Let the sequences $\left\{{g}_{k}\right\}$ and $\left\{{d}_{k}\right\}$ be generated by a hybrid FG method. Then the search direction ${d}_{k}$ satisfies the sufficient descent condition:

${g}_{k+1}^{\text{T}}{d}_{k+1}\le -\mu {\Vert {g}_{k+1}\Vert}^{2},\text{\hspace{0.17em}}\text{\hspace{0.17em}}\forall \mu \ge 0$ (14)

where $\mu =1-\left({E}_{4}-{E}_{3}\right)$, with $0<\left({E}_{4}-{E}_{3}\right)<1$.

Proof.
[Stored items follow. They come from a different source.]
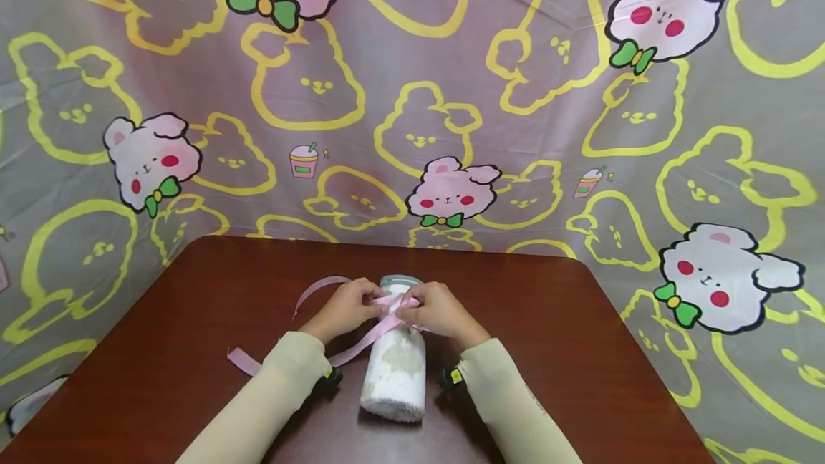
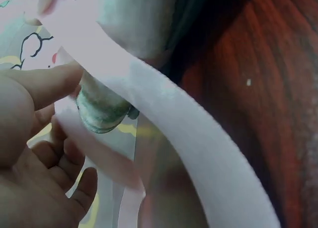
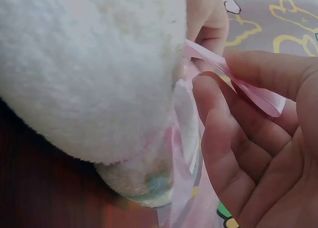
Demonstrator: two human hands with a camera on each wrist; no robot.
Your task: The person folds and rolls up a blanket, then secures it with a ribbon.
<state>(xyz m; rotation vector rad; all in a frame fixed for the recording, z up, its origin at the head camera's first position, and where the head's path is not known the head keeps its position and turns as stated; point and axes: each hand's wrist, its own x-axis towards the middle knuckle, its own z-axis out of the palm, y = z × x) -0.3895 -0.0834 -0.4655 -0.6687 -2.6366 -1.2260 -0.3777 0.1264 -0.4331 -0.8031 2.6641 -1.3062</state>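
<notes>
A rolled white cloth bundle (image 1: 394, 367), fuzzy with beige patches, lies with its wider end toward me and a narrower, grey-green tip (image 1: 399, 281) at the far end. Around its narrow part runs a pink ribbon (image 1: 389, 322), crossed on top. My left hand (image 1: 348, 308) is at the bundle's left side, holding ribbon between thumb and fingers; a long strip of ribbon (image 2: 169, 109) passes in front of it in the left wrist view. From the right, my right hand (image 1: 441, 310) pinches a folded ribbon loop (image 3: 268, 103) between thumb and index finger.
The bundle is on a dark reddish-brown table (image 1: 548, 349). One loose ribbon tail (image 1: 243, 361) trails to the left, and another strand (image 1: 316, 285) curves beyond my left hand. A cartoon-printed curtain (image 1: 361, 163) rises behind the table and along its sides.
</notes>
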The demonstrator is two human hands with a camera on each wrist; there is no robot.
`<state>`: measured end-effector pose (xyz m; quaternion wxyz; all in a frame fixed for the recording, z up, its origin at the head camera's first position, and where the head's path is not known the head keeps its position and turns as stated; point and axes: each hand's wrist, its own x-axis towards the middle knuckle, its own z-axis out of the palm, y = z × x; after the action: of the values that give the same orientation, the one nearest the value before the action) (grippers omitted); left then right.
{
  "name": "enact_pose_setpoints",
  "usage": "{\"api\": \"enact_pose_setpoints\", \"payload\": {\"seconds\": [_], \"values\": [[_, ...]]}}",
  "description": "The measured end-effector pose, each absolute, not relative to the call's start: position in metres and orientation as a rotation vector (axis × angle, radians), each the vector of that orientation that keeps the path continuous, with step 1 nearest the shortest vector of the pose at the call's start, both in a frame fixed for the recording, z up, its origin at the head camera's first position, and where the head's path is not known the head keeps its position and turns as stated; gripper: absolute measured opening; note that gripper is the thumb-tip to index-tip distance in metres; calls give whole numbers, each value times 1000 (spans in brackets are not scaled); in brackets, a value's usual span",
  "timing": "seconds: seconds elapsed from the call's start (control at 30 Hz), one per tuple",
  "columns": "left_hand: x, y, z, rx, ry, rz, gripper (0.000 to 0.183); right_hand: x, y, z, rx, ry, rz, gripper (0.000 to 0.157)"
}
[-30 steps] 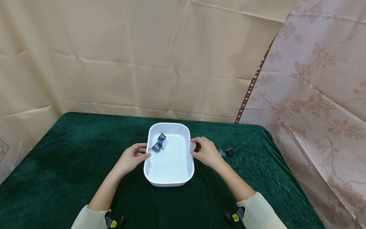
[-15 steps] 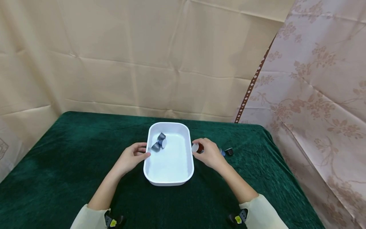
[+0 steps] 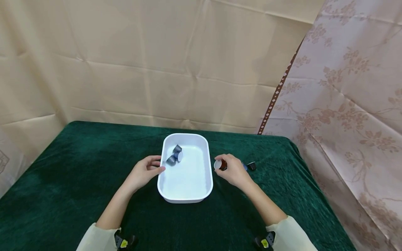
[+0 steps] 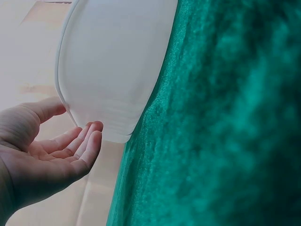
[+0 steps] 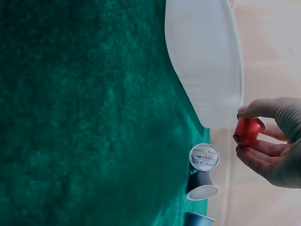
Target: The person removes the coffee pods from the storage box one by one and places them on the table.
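Note:
My right hand point(image 3: 233, 170) pinches a red coffee capsule point(image 5: 248, 131) between thumb and fingers. It is held just off the right side of a white tray point(image 3: 188, 200), its pale lid facing the tray in the head view. On the tray's left side, my left hand point(image 3: 142, 174) grips the rim, thumb at the edge and fingers against the outer wall point(image 4: 108, 94). Inside the tray, toward the back left, lie a dark grey capsule point(image 3: 177, 149), a blue capsule point(image 3: 178, 157) and a grey capsule point(image 3: 171, 160).
Right of my right hand, a black capsule point(image 3: 252, 166) and a partly hidden blue capsule point(image 3: 244, 166) lie on the dark green cloth point(image 3: 94, 157). The right wrist view also has a capsule with a printed lid point(image 5: 204, 157). A beige curtain point(image 3: 157, 69) hangs behind the table.
My right hand has drawn the red capsule from the tray's right rim a little to the right and nearer to me. The left hand stays at the tray.

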<state>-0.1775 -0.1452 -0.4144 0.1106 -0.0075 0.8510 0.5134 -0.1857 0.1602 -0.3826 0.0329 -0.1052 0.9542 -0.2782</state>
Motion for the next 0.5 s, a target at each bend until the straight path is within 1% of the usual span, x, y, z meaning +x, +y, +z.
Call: {"api": "enact_pose_setpoints", "payload": {"seconds": [0.5], "values": [[-177,-147,-415,-2,2489,1517,55,-184,167,-396,-298,2938,-853,40]]}}
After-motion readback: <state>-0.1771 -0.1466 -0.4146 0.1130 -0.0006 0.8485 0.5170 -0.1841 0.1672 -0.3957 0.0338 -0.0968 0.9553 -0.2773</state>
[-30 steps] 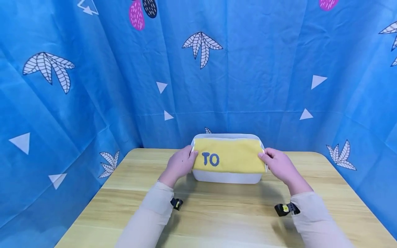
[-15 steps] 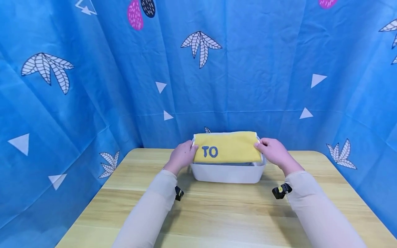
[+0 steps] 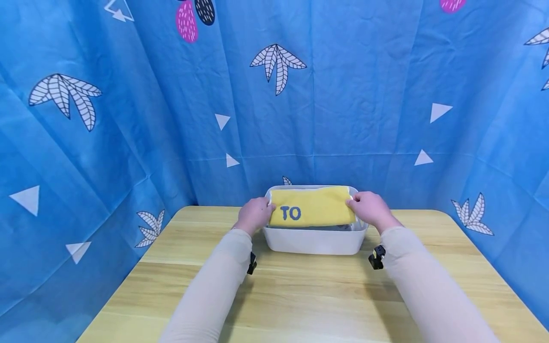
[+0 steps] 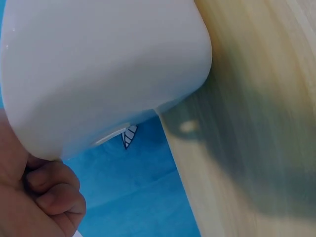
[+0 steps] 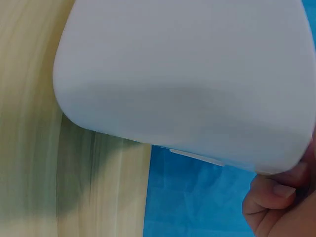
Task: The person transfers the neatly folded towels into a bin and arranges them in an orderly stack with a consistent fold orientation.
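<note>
A folded yellow towel [image 3: 317, 205] with white edges and the blue letters "TO" lies across the opening of a white plastic bin [image 3: 313, 240]. My left hand [image 3: 254, 213] pinches the towel's left end at the bin's rim. At the other end, my right hand [image 3: 371, 208] pinches the towel's right edge, thumb on top. Both wrist views look at the bin's outer walls, with the curled fingers of the left hand [image 4: 52, 197] and right hand [image 5: 279, 200] by the rim. The towel is hidden in those two views.
The bin stands near the back edge of a light wooden table [image 3: 309, 300]. Behind it and at both sides hangs a blue patterned curtain [image 3: 356, 95]. Something shiny [image 3: 345, 227] shows inside the bin below the towel, too small to tell.
Both hands first raised the towel's front edge and shifted it back, uncovering the bin's front. Since then the towel has lowered slightly, and the right hand has moved inward to the left.
</note>
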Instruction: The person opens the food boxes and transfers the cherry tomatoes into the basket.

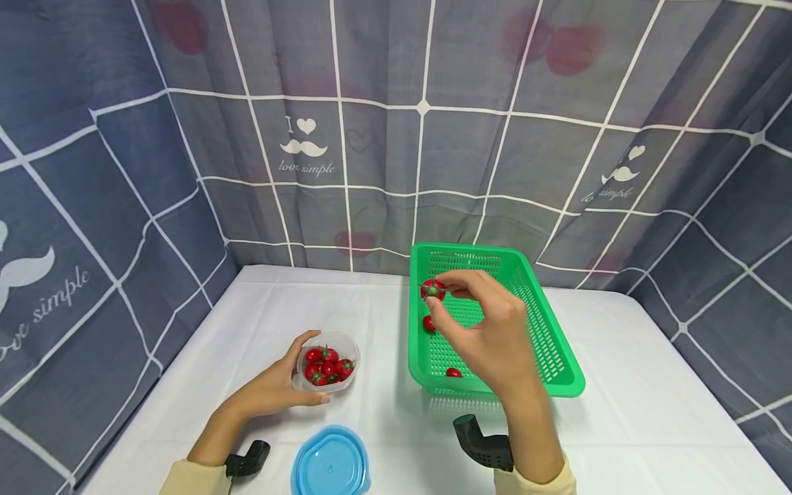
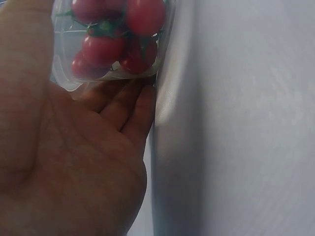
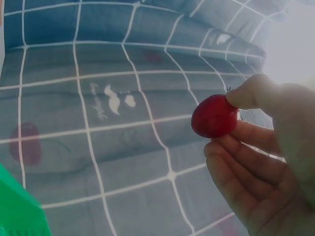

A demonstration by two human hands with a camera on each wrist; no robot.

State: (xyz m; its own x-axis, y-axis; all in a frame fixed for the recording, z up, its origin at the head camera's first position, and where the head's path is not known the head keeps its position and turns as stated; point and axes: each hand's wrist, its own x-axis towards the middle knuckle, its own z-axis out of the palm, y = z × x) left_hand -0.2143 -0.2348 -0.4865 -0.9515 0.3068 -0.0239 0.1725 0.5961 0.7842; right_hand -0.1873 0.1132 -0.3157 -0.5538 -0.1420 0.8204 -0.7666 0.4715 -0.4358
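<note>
My right hand (image 1: 489, 330) pinches a red cherry tomato (image 1: 432, 289) between thumb and fingertips, raised over the green basket (image 1: 559, 350). The right wrist view shows the same cherry tomato (image 3: 214, 116), its smooth side facing out and a bit of green stem by the thumb. On the left, a small clear plastic container (image 1: 348, 342) holds several cherry tomatoes (image 1: 328, 368) with green stems. My left hand (image 1: 278, 385) grips it, fingers round the far side and thumb along the near side. Inside the basket lie two more cherry tomatoes, one (image 1: 454, 372) by the near wall, another (image 1: 428, 323) near the left wall.
A light blue lid (image 1: 330, 462) lies on the white tabletop (image 1: 383, 330) at the front, nearer than the container. Grey checked curtains (image 1: 383, 137) close off the back and both sides of the table. Both wrists carry black devices (image 1: 482, 443).
</note>
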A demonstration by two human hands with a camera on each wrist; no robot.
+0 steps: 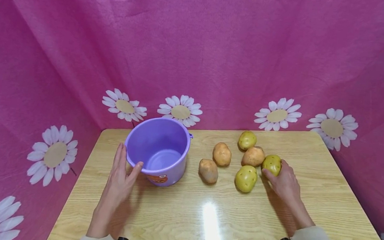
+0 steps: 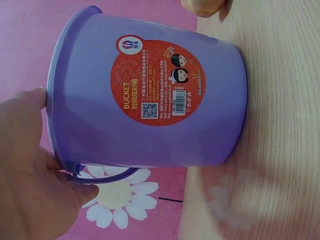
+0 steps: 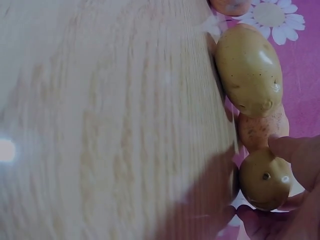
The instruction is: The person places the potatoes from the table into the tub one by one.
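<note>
A purple plastic bucket [image 1: 171, 170] with a red label [image 2: 157, 82] stands upright on the left side of the table. My left hand [image 1: 120, 182] rests against its rim, fingers fairly straight along the outer left side and thumb at the front edge. On the right, my right hand [image 1: 286, 182] grips a yellow-green potato [image 1: 271, 164] between thumb and fingers; in the right wrist view this potato [image 3: 265, 178] appears low and near the table. Beside it lie a brown potato [image 1: 253, 156] and two more yellow-green potatoes, one in front [image 1: 246, 179] and one behind [image 1: 247, 140].
Between the bucket and that group lie two brown potatoes, one farther back [image 1: 222, 154] and one nearer [image 1: 208, 170]. The wooden table [image 1: 245, 224] meets a pink curtain [image 1: 216, 62] with daisies at its back and sides. A thin bucket handle [image 2: 112, 177] hangs by the rim.
</note>
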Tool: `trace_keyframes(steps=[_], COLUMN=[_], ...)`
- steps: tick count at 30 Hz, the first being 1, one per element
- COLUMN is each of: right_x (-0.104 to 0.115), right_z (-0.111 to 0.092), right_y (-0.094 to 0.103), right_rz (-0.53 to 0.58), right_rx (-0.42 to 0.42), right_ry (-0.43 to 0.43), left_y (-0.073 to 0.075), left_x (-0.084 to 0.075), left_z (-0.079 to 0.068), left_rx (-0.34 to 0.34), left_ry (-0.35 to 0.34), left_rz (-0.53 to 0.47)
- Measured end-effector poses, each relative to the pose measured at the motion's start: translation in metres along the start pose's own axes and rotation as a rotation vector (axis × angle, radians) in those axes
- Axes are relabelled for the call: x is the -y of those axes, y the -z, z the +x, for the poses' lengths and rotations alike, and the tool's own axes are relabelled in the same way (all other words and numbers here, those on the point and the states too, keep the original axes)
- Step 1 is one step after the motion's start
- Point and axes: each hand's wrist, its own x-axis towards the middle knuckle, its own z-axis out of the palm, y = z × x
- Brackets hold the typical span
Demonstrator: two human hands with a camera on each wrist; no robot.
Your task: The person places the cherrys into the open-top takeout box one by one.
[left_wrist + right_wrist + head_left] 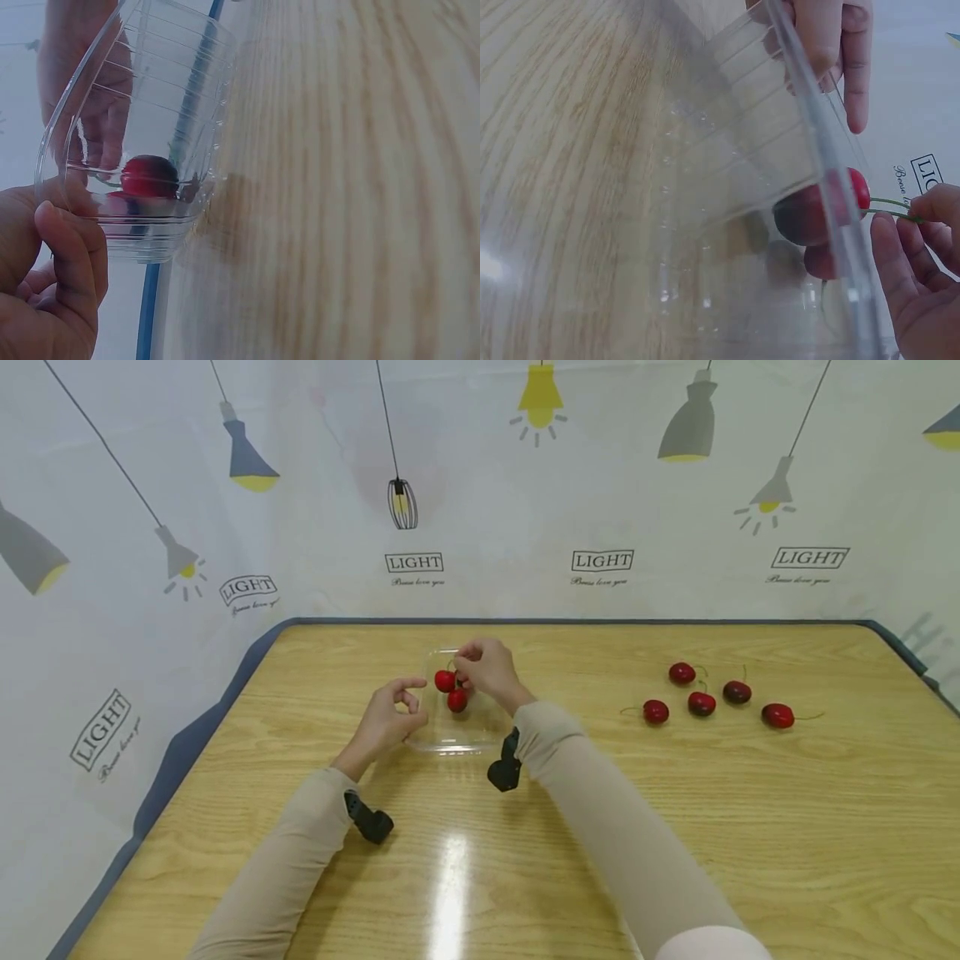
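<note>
A clear plastic container [457, 748] sits toward the back of the table, left of centre. At its left side my left hand [386, 718] pinches the rim between thumb and curled index finger, as the left wrist view shows close up. Over the container my right hand [487, 672] pinches a thin green cherry stem [889, 201] between thumb and fingertips. Below that stem, a dark red cherry [810, 214] overlaps the container wall in the right wrist view. In the head view, red cherries [457, 700] show inside the container, partly hidden by my right fingers.
Several dark red cherries [702, 703] with stems lie on the wooden table [600, 827] to the right. A printed white curtain [495, 510] stands behind the table's dark blue edge. Small black cameras [505, 764] are strapped at both wrists.
</note>
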Motion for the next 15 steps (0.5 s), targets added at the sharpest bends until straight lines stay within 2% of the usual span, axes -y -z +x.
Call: trace_keyframes(steps=[9, 15], right_x=[-0.003, -0.005], right_z=[0.0, -0.001], right_y=[-0.004, -0.005], right_rz=[0.02, -0.006], right_rx=[0.023, 0.039], right_ry=[-0.025, -0.019], left_y=[0.0, 0.001], left_x=[-0.002, -0.02], left_z=[-0.002, -0.011], left_rx=[0.014, 0.028], left_ry=[-0.003, -0.006], left_rz=[-0.023, -0.041])
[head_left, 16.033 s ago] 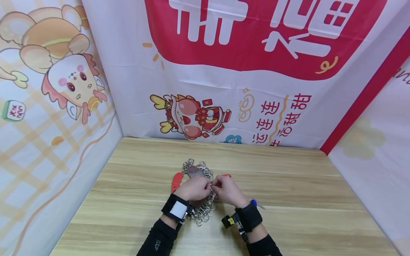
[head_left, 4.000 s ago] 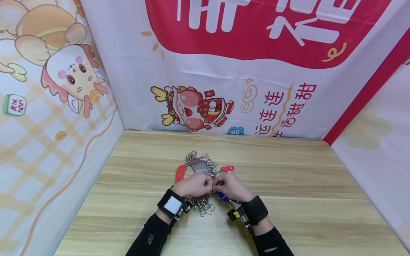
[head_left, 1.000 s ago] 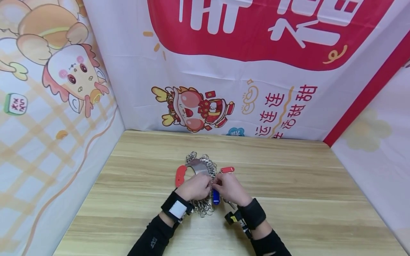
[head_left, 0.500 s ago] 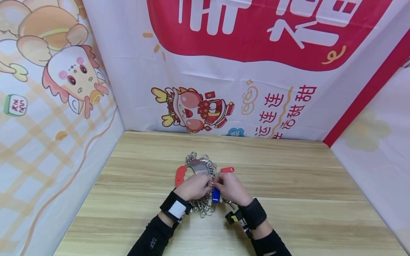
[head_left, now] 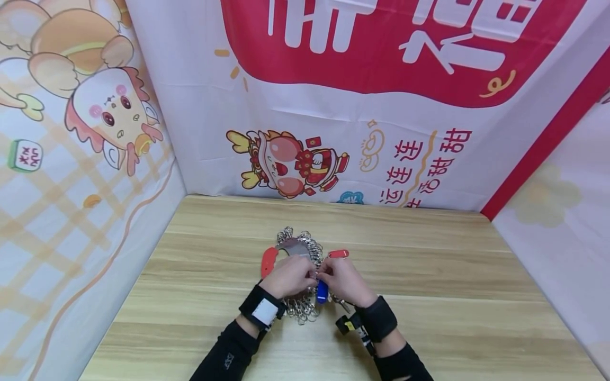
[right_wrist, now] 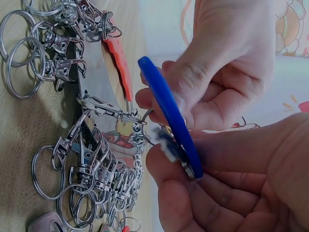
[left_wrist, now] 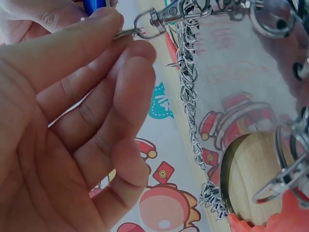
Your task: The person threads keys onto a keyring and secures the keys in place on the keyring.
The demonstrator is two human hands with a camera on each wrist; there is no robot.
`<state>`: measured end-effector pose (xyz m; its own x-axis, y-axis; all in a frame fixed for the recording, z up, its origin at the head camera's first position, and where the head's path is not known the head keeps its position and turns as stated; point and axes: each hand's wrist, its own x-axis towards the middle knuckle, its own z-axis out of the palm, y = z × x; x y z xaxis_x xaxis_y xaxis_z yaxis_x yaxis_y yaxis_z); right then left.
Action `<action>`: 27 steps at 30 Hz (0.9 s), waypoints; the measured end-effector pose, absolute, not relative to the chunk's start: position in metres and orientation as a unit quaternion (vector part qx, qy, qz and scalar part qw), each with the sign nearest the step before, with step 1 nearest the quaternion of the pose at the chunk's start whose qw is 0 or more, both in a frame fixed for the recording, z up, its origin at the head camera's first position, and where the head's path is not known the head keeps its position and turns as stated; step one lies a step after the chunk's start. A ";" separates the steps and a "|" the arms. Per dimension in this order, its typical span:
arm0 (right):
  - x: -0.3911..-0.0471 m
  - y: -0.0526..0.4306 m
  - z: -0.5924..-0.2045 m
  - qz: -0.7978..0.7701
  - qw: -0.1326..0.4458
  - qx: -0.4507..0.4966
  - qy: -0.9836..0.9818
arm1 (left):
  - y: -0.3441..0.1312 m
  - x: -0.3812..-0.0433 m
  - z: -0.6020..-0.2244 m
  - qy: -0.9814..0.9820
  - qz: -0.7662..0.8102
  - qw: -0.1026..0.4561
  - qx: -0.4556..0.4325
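A grey metal plate [head_left: 294, 246] with a red handle [head_left: 269, 262] lies on the table, edged with many snap hooks [head_left: 300, 309] carrying split rings. My left hand [head_left: 289, 276] is over its right side; in the left wrist view, the thumb and index finger pinch a split ring [left_wrist: 126, 34] on a snap hook [left_wrist: 169, 15]. Opposite it, my right hand [head_left: 345, 279] pinches the metal-fitted end of a blue key tag [right_wrist: 169, 116]. The tag stands close beside the pinched ring, and the fingertips of both hands nearly meet there.
Beyond my right hand lies a red key tag [head_left: 338, 254]. A small silver metal piece [head_left: 342, 304] shows on the table [head_left: 429, 296] by the right wrist. Printed cloth walls [head_left: 190, 106] stand at the back and sides.
Sixteen seconds ago the blue tag lay by my right wrist; four seconds ago it was under my right hand, and now it hangs between both hands. Over the last second, the hands barely move.
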<state>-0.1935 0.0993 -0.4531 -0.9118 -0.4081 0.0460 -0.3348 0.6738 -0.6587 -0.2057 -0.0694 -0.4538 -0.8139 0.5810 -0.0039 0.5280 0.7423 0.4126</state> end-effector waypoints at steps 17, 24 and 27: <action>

We shall show that ${d}_{k}$ satisfies the sufficient descent condition holds for $k=0$, the proof is a trivial one, i.e. ${d}_{0}=-{g}_{0}$ and so ${g}_{0}^{\text{T}}{d}_{0}=-{\Vert {g}_{0}\Vert}^{2}$. Now we have

${d}_{k+1}=-{g}_{k+1}+{\beta}_{k}^{FG}{d}_{k},$

i.e.

${d}_{k+1}=-{g}_{k+1}+\left[\left(1-{\phi}_{k}\right){\beta}_{k}^{MMWU}+{\phi}_{k}{\beta}_{k}^{RMAR}\right]{d}_{k}$

We can rewrite the above direction by the following manner:

${d}_{k+1}=-\left({\phi}_{k}{g}_{k+1}+\left(1-{\phi}_{k}\right){g}_{k+1}\right)+\left(\left(1-{\phi}_{k}\right){\beta}_{k}^{MMWU}+{\phi}_{k}{\beta}_{k}^{RMAR}\right){d}_{k}$.

So,

${d}_{k+1}={\phi}_{k}\left(-{g}_{k+1}+{\beta}_{k}^{RMAR}{d}_{k}\right)+\left(1-{\phi}_{k}\right)\left(-{g}_{k}+{\beta}_{k}^{MMWU}{d}_{k}\right)$,_{ }

After some arrangement, we get

${d}_{k+1}={\phi}_{k}{d}_{k+1}^{RMAR}+\left(1-{\phi}_{k}\right){d}_{k+1}^{MMWU}$ (15)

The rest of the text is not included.